With the images removed, write out every line below exactly.

◆ Given data:
········

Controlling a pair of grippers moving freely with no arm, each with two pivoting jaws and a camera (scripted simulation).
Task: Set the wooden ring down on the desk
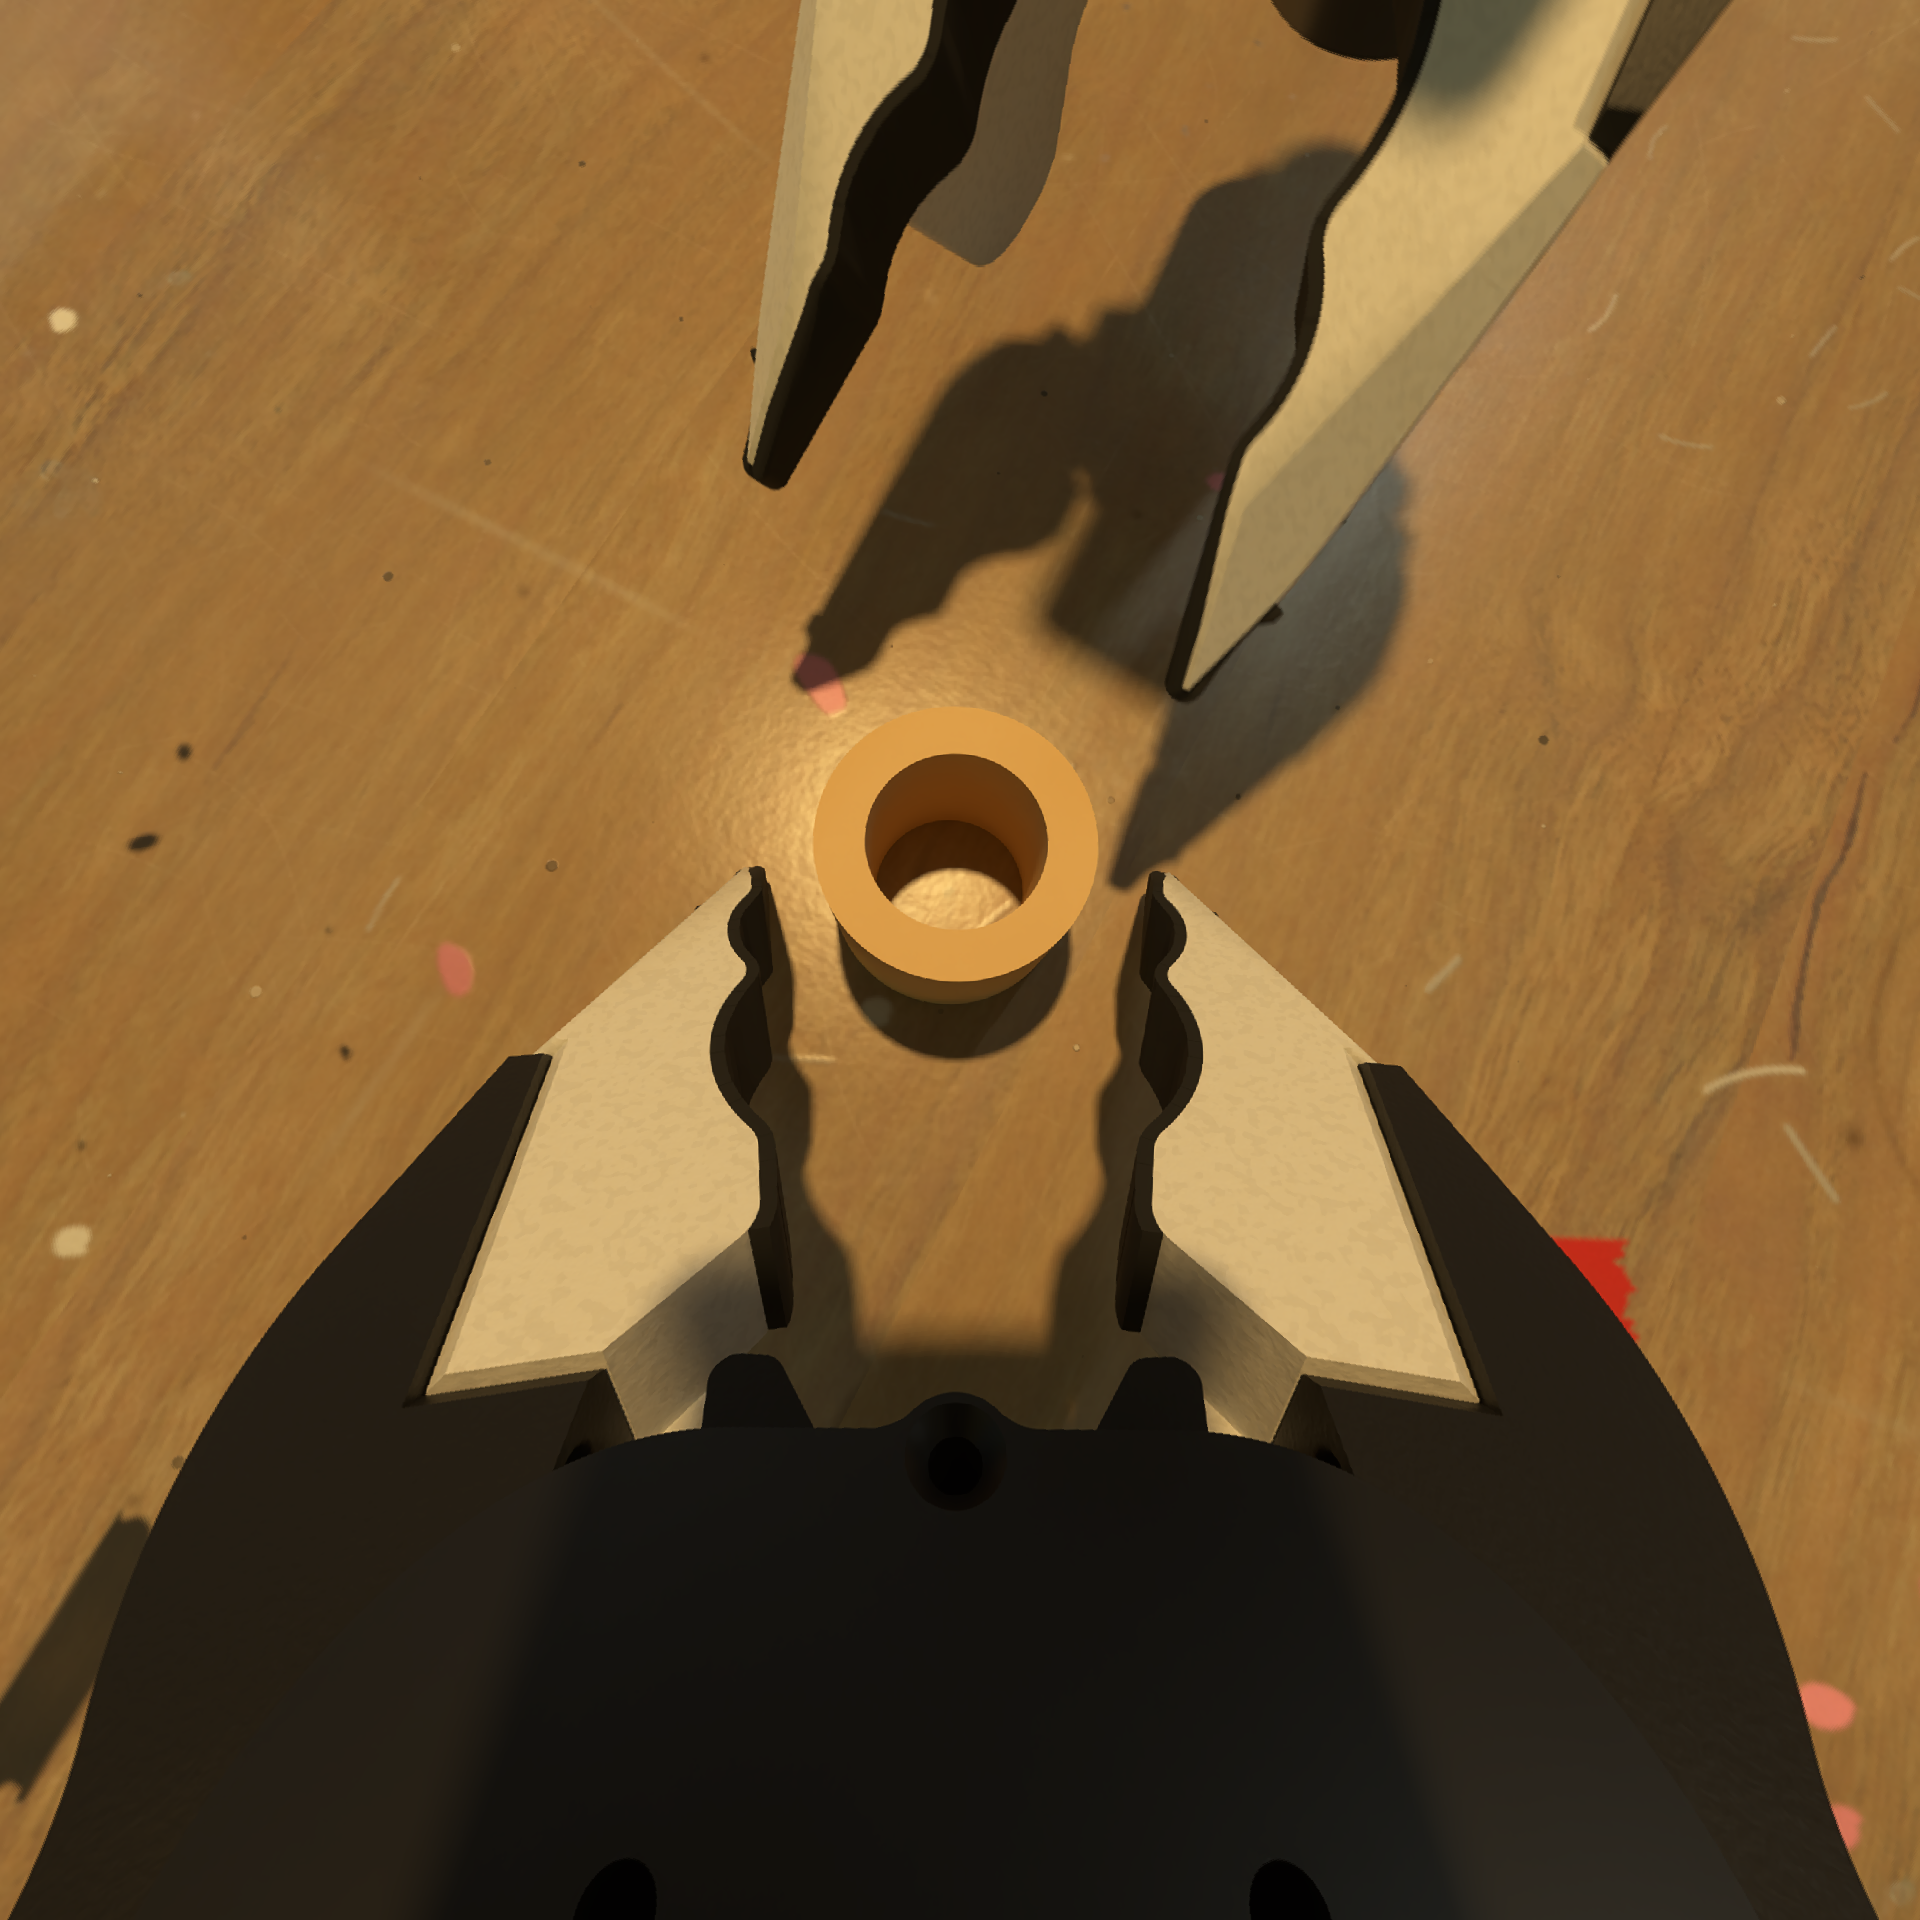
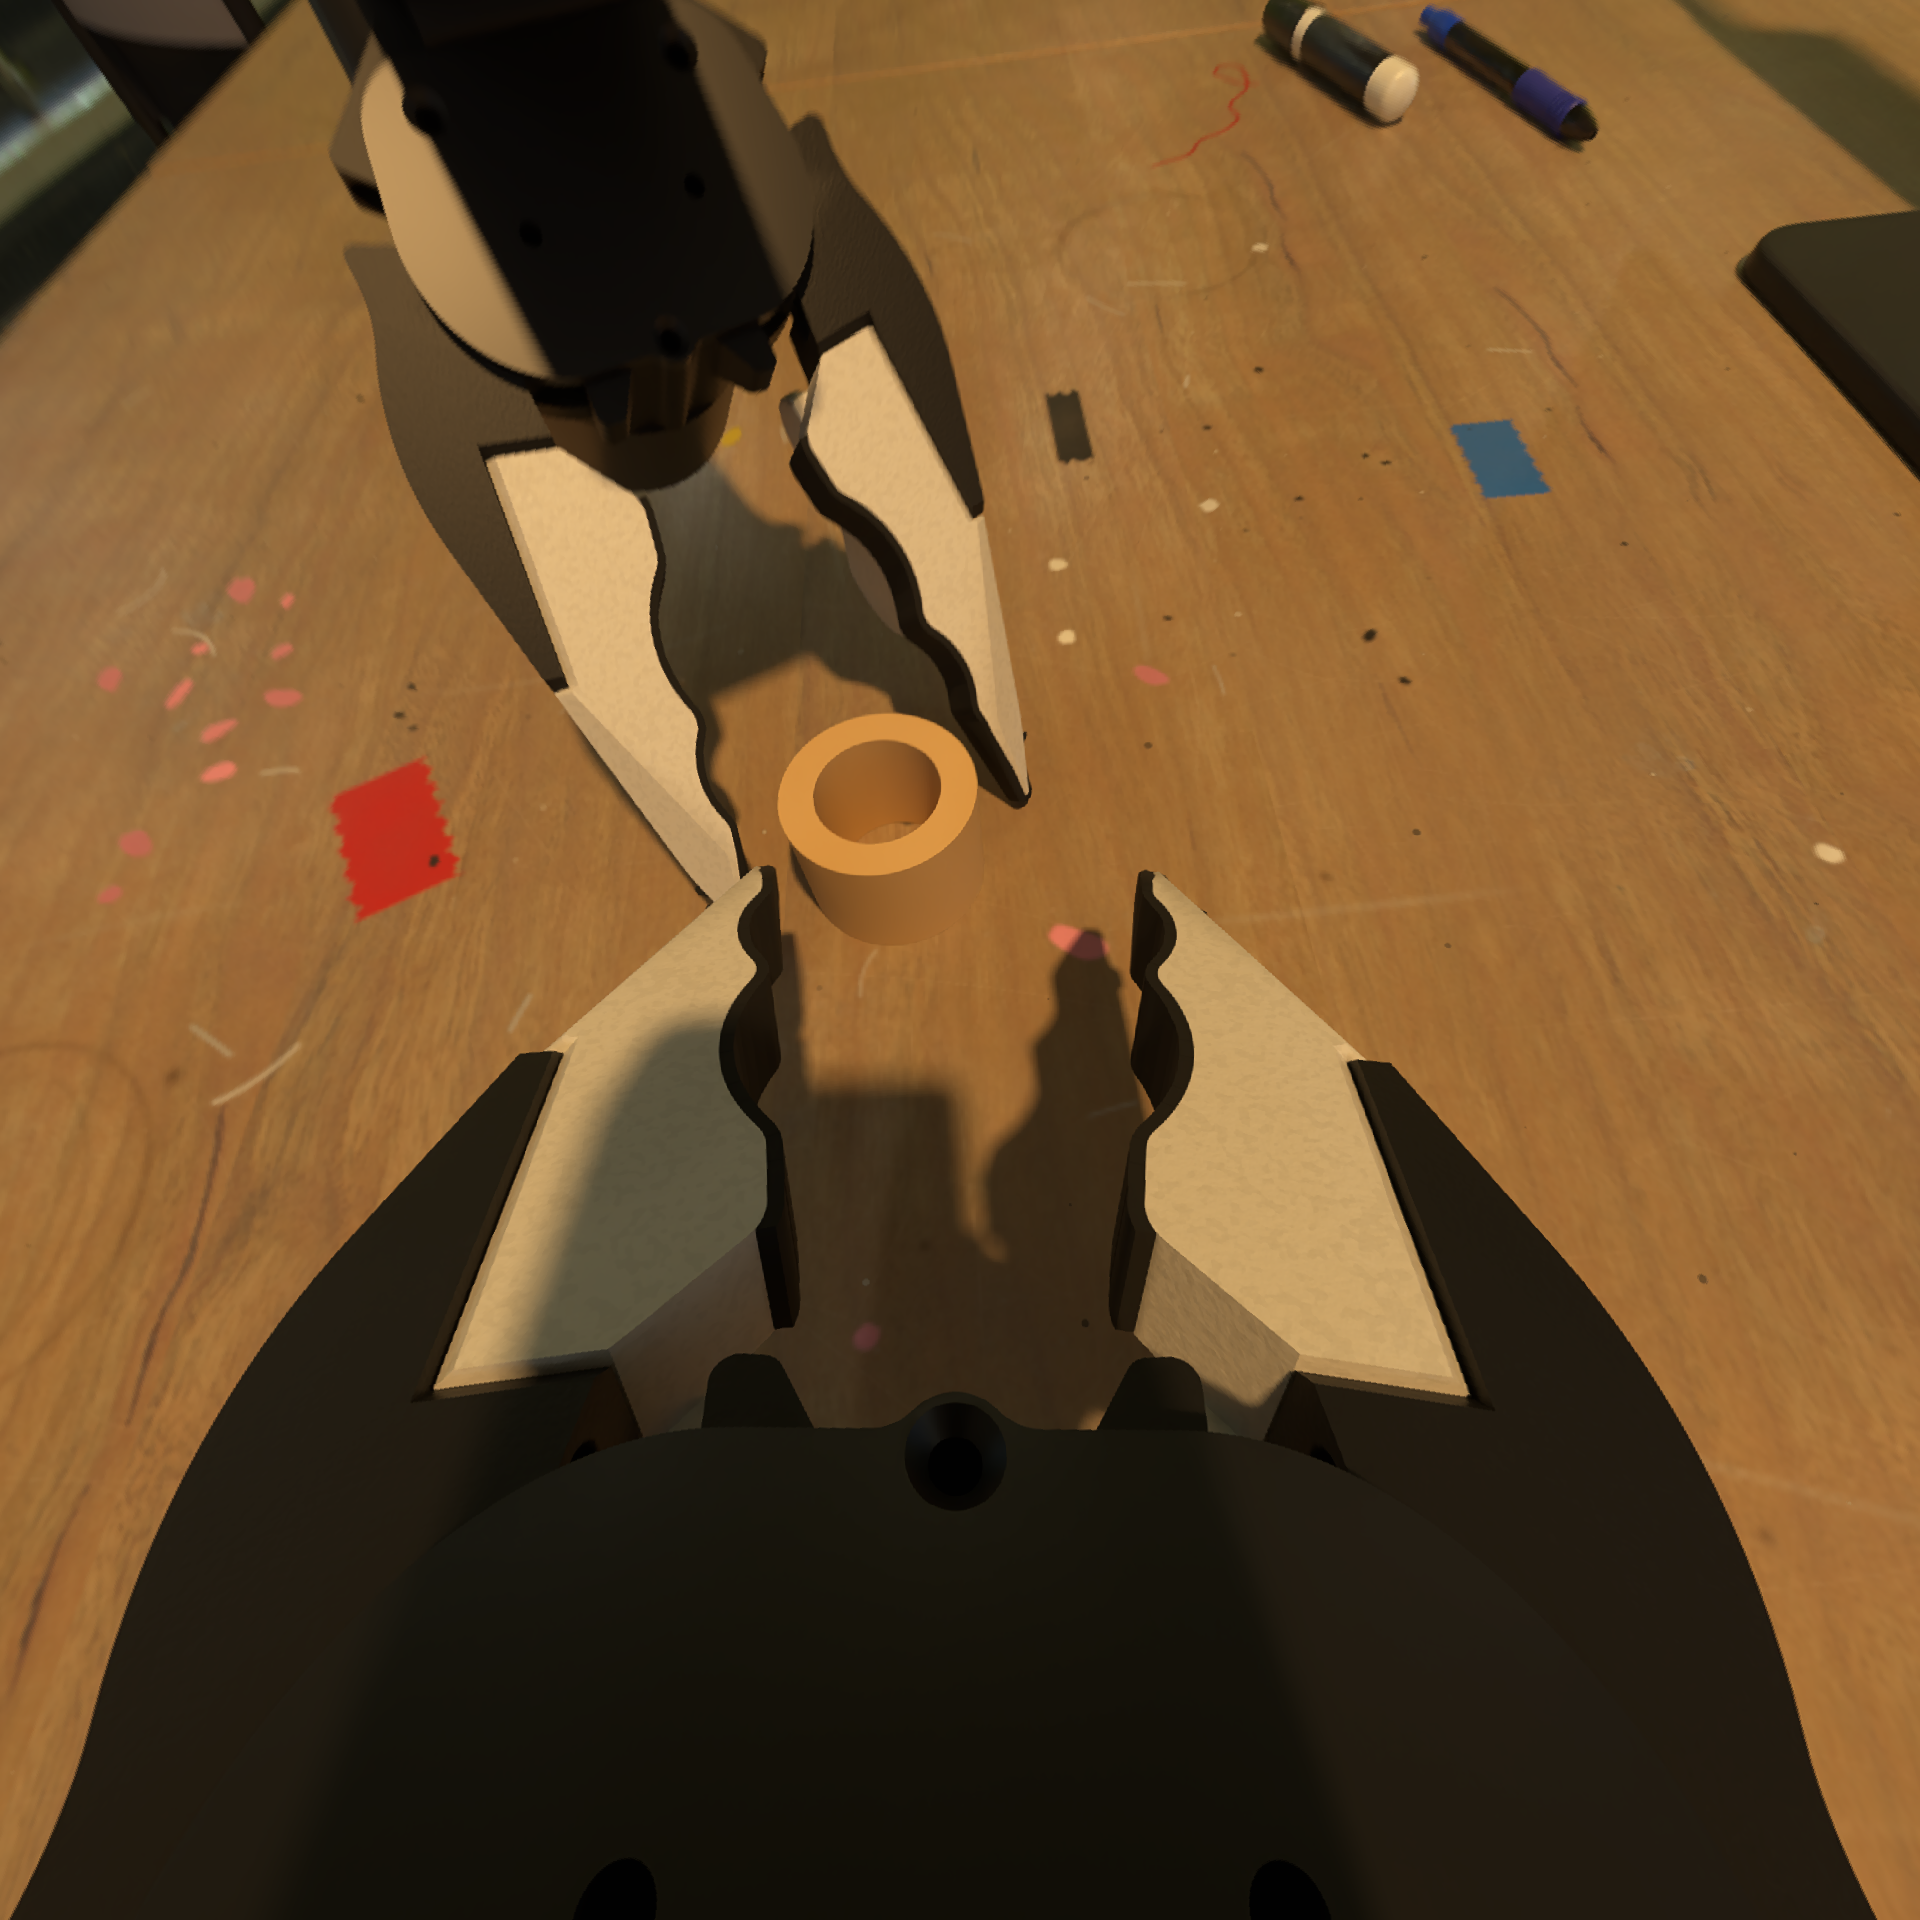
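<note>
**Ring down on the desk, both grippers open and clear of it**

Nearest in the left wrist view, the left gripper (image 1: 954, 878) has its jaws spread wide and empty. The two tips sit level with the near half of the ring (image 1: 954, 844), one on each side, with a strip of bare desk (image 1: 312, 623) showing between each tip and the ring wall. Nothing touches.

The ring stands on end, its hole pointing straight up, so its axis is upright and the desk shows through the bore. A shadow hugs its base on the near side, which reads as the ring resting on the wood, not hanging above it.

Beyond the ring, the right gripper (image 1: 971, 582) points back toward it from the far side, jaws also wide apart and empty. From its own camera, the right gripper (image 2: 954, 883) has the ring (image 2: 876, 821) ahead of its tips and a little left of centre, outside the gap. The left gripper (image 2: 883, 842) brackets the ring from the opposite side, so it is the nearer of the two.

Farther off lie a red patch (image 2: 395, 836), a blue patch (image 2: 1498, 458), two markers (image 2: 1340, 57) and a dark slab (image 2: 1849, 312) at the right edge.

My judgement: the placing looks done. What is left turns on the left jaws' line: backing straight out along the fingers should keep both tips off the ring wall, while any sideways drift could tip it.
</note>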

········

◆ Solution:
Controlling a pair of grippers moving freely with no arm, each with two pivoting jaws and a camera (scripted simulation).
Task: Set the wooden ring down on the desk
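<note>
**Ring down on the desk, both grippers open and clear of it**

Nearest in the left wrist view, the left gripper (image 1: 954, 878) has its jaws spread wide and empty. The two tips sit level with the near half of the ring (image 1: 954, 844), one on each side, with a strip of bare desk (image 1: 312, 623) showing between each tip and the ring wall. Nothing touches.

The ring stands on end, its hole pointing straight up, so its axis is upright and the desk shows through the bore. A shadow hugs its base on the near side, which reads as the ring resting on the wood, not hanging above it.

Beyond the ring, the right gripper (image 1: 971, 582) points back toward it from the far side, jaws also wide apart and empty. From its own camera, the right gripper (image 2: 954, 883) has the ring (image 2: 876, 821) ahead of its tips and a little left of centre, outside the gap. The left gripper (image 2: 883, 842) brackets the ring from the opposite side, so it is the nearer of the two.

Farther off lie a red patch (image 2: 395, 836), a blue patch (image 2: 1498, 458), two markers (image 2: 1340, 57) and a dark slab (image 2: 1849, 312) at the right edge.

My judgement: the placing looks done. What is left turns on the left jaws' line: backing straight out along the fingers should keep both tips off the ring wall, while any sideways drift could tip it.
</note>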

That completes the output.